→ **Work to be completed**: Looking through the material below, say how many lines contain the string "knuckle" and add nothing more.

Data records Start Marker

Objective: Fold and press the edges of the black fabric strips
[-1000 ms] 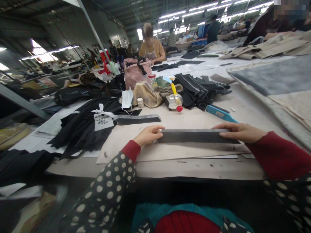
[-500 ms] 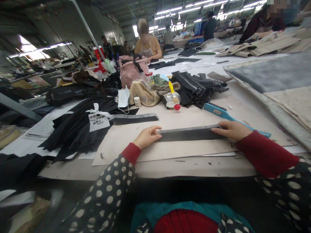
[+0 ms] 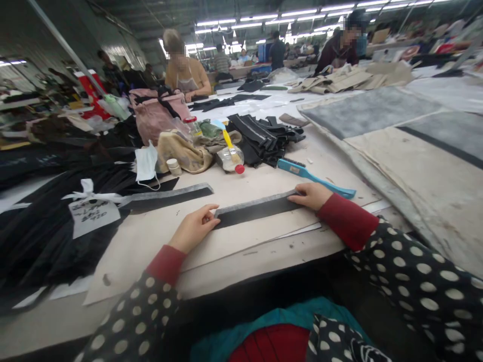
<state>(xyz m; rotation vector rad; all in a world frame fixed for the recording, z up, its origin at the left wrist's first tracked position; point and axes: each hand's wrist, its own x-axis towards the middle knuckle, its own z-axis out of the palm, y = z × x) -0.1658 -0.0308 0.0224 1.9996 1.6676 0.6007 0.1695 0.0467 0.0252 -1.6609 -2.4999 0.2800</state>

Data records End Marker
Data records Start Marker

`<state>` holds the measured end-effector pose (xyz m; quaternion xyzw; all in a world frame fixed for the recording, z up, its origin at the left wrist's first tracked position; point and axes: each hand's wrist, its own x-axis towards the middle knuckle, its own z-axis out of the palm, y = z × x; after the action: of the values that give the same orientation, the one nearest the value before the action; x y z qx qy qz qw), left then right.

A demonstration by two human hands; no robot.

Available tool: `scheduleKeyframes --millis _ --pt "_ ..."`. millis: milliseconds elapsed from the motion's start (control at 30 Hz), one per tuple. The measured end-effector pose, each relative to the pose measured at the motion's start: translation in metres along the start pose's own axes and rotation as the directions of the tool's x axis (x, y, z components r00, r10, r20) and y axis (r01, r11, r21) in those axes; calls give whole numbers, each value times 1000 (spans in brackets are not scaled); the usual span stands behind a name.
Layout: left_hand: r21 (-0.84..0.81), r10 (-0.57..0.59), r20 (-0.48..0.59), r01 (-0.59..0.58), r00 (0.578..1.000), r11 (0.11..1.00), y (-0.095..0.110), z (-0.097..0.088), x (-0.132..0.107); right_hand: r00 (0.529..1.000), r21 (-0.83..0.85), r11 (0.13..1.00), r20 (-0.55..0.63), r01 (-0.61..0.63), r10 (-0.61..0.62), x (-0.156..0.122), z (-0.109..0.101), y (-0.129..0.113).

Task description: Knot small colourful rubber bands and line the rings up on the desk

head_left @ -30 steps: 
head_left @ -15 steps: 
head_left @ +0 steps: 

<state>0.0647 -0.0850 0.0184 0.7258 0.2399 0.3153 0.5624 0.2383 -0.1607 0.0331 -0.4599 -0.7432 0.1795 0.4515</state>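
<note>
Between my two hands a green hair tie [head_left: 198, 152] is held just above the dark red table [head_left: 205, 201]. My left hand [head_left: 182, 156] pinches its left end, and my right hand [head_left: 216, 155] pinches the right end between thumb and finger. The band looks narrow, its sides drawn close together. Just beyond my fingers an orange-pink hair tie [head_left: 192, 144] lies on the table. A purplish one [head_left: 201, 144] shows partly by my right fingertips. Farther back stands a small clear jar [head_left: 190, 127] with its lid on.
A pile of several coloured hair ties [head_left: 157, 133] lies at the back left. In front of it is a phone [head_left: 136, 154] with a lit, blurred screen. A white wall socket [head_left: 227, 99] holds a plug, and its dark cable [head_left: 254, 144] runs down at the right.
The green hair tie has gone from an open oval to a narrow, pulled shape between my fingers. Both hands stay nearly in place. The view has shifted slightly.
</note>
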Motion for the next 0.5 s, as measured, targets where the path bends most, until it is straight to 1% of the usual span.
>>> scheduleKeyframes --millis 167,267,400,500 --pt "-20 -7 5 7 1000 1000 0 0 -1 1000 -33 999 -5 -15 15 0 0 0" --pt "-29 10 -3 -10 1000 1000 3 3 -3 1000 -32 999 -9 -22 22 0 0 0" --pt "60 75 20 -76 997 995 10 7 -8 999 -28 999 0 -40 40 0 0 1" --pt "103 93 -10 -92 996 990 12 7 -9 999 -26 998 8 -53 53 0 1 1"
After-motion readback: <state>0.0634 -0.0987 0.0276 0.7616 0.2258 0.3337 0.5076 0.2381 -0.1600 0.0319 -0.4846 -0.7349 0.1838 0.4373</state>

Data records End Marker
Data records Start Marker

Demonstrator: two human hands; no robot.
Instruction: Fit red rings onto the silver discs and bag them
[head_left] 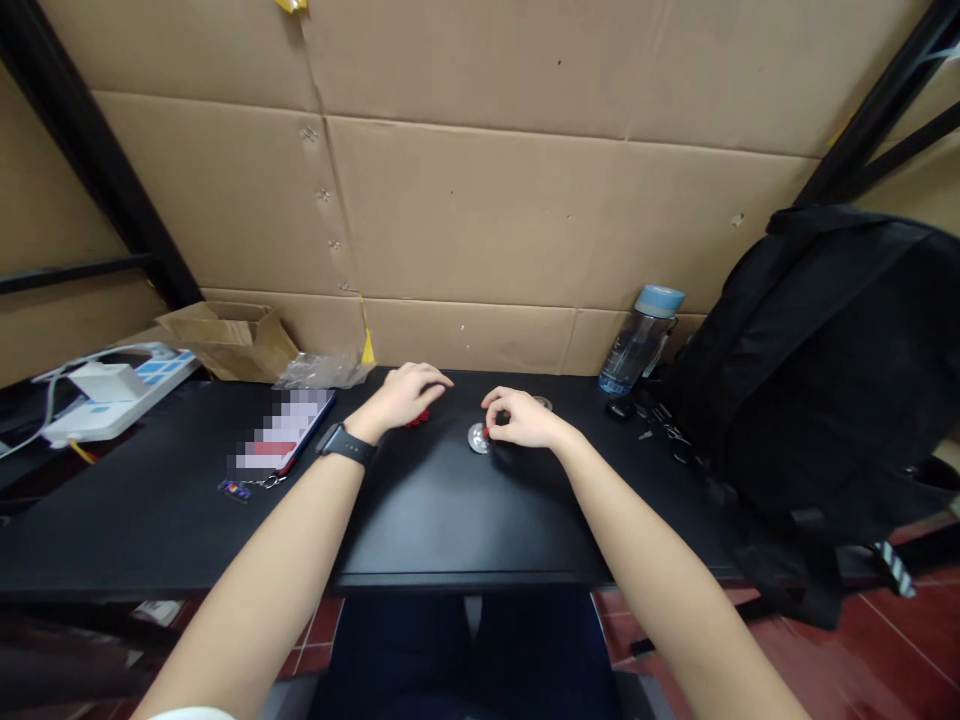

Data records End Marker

→ **Solution**: 2